Ужин окончен. Делаю несколько записей в журнале, маленькую физическую разминку на нескольких квадратных метрах камеры и отбываю ко сну. Спокойной ночи, друзья и родные! Очередную ночь я начинаю в безмолвии и одиночестве. Это моя работа, и я выполняю её, как солдат.

Не солнечный луч и не будильник разбудил меня утром. Организм отдохнул, и приказ, отданный самому себе, точно в назначенное время прервал сон. Начался новый рабочий день. Приступаю к очередным делам, стараюсь ничего не спутать, выполнить все задания аккуратно, не упустить мелочей. А когда они все выполнены, можно и почитать. Беру томик Пушкина и повторяю строфы из «Евгения Онегина» — произведения, которое задался целью выучить наизусть.

Вспоминаю начало первой главы, и в памяти невольно встают картины Ленинграда. В любое время года он по-своему хорош и привлекателен. Может быть, меня захватывают, властно подчиняя себе без остатка, воспоминания о прошлом. Пожалуй, нет. Скорее это критическая переоценка ценностей, желание проанализировать себя, свой характер, поступки, отношение к окружающему, к своему долгу. У писателя-коммуниста Николая Островского есть изумительно сформулированное кредо жизни каждого советского человека. Речь идёт о том, чтобы, прожив жизнь, умирая, человек мог сказать, что все его силы отданы самому прекрасному на свете — борьбе за освобождение человечества.

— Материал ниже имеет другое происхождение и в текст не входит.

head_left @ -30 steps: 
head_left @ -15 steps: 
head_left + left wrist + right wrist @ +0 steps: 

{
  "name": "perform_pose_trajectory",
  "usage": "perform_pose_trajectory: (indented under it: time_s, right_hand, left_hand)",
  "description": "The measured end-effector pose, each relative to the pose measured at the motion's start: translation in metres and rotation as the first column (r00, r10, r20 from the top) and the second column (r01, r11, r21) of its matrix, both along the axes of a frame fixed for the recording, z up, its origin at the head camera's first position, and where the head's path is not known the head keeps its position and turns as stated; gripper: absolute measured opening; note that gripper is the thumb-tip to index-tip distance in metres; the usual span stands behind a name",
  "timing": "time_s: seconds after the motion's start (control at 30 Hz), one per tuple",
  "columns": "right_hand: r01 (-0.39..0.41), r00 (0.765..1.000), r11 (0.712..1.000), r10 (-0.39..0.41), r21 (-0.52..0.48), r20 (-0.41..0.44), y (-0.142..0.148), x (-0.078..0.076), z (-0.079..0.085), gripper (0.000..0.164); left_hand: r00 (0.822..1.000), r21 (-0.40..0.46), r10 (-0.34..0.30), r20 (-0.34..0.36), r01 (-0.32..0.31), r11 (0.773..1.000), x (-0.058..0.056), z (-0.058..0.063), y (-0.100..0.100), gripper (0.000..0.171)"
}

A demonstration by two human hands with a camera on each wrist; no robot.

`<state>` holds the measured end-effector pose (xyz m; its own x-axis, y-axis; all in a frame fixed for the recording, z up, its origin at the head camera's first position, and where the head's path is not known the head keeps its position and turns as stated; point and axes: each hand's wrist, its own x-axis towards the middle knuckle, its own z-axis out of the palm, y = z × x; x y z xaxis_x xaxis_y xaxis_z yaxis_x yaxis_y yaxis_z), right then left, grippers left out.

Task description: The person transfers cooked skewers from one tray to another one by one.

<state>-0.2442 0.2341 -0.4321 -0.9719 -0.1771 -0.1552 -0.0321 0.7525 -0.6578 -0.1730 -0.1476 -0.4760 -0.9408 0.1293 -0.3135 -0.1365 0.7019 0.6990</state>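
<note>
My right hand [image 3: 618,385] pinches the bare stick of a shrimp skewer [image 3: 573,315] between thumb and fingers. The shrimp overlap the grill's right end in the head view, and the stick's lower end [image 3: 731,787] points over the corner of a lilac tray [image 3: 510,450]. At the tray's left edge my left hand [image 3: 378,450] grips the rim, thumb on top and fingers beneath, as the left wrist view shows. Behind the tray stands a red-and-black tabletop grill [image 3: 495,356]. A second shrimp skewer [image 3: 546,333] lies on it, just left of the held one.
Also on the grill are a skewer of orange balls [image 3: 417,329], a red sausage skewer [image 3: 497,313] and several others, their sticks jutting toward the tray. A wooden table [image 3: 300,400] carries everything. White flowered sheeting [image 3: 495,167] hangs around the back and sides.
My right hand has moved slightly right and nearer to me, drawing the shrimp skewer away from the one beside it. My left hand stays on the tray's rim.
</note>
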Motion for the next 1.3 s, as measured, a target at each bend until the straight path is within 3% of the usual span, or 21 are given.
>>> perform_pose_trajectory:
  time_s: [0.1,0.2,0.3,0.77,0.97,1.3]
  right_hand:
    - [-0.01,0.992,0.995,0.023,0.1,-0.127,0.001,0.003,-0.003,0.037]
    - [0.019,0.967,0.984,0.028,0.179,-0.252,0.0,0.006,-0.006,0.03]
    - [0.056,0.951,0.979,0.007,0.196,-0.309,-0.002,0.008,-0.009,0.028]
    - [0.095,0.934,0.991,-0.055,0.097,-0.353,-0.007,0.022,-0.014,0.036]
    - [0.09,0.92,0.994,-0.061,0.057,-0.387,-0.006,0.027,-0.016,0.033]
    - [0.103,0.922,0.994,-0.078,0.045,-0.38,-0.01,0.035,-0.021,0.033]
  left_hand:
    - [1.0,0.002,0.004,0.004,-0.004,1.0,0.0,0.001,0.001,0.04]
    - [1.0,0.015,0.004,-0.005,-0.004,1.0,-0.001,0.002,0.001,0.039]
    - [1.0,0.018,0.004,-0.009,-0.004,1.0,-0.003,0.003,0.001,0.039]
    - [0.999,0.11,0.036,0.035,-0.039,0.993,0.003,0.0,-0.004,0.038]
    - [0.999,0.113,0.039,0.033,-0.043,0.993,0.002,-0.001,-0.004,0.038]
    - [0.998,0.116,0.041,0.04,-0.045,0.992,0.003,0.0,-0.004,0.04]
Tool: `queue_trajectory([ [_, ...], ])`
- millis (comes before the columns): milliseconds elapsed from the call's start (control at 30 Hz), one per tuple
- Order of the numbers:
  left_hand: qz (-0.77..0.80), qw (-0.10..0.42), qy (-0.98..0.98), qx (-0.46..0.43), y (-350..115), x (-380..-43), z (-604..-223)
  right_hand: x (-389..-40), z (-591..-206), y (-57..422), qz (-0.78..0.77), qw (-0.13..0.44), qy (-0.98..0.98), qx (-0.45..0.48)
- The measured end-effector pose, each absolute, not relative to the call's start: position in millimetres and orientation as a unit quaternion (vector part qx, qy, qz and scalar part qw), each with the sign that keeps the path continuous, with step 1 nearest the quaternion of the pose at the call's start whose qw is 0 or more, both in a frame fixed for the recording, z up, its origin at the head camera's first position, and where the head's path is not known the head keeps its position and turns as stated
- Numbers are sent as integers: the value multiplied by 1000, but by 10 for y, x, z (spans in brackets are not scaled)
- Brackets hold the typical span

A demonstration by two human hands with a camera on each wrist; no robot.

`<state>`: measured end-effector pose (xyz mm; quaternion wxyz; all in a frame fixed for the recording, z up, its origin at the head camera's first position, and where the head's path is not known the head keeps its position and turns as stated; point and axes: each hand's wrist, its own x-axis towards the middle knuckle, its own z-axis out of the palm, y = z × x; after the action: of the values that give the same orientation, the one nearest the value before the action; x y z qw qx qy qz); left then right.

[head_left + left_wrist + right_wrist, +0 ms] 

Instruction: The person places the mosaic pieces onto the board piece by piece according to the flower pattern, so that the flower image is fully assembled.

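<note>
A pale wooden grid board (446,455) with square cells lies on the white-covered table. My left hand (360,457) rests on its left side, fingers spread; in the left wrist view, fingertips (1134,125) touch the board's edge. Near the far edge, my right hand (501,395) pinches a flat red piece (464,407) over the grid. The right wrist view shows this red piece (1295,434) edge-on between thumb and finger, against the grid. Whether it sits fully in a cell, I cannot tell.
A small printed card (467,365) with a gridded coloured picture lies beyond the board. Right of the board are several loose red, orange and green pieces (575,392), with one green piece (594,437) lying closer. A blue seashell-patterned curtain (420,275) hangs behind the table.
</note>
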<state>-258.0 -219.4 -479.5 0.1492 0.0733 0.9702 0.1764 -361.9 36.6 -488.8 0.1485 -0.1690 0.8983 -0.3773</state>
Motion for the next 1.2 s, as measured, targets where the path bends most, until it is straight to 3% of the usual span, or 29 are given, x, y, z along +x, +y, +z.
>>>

Наивысшая цель! И высказана она человеком, перед несгибаемым мужеством которого я преклоняюсь с того дня, когда впервые познакомился с его бессмертным творчеством. Жизнь Николая Островского, его борьба, пламенные строки его книги — замечательнейший образец для нашей молодёжи. Но только почему же, «умирая, мог сказать»? Ведь и при жизни неплохо оглянуться, оценить свои дела, свой путь. Куда идёшь, успеваешь ли за стремительным движением нашей жизни, видишь ли её светлые горизонты или плетёшься едва-едва по обочине, а может, и свернул на какую-нибудь тропку, поросшую буйным чертополохом да бурьяном?

По-моему, особенно в молодые годы каждому человеку стоило бы поставить такой вопрос и ответить на него. Пусть на ходу, не сбавляя темпа жизни, но всё же посмотреть на себя со стороны строгим критическим взглядом, как принято говорить у нас в авиации, «сделать разбор полётов». В сурдокамере мне представилась такая возможность. Поэтому, наверное, так и захватили меня воспоминания. Их много, отбираю наиболее важное, осмысливаю его, делаю выводы.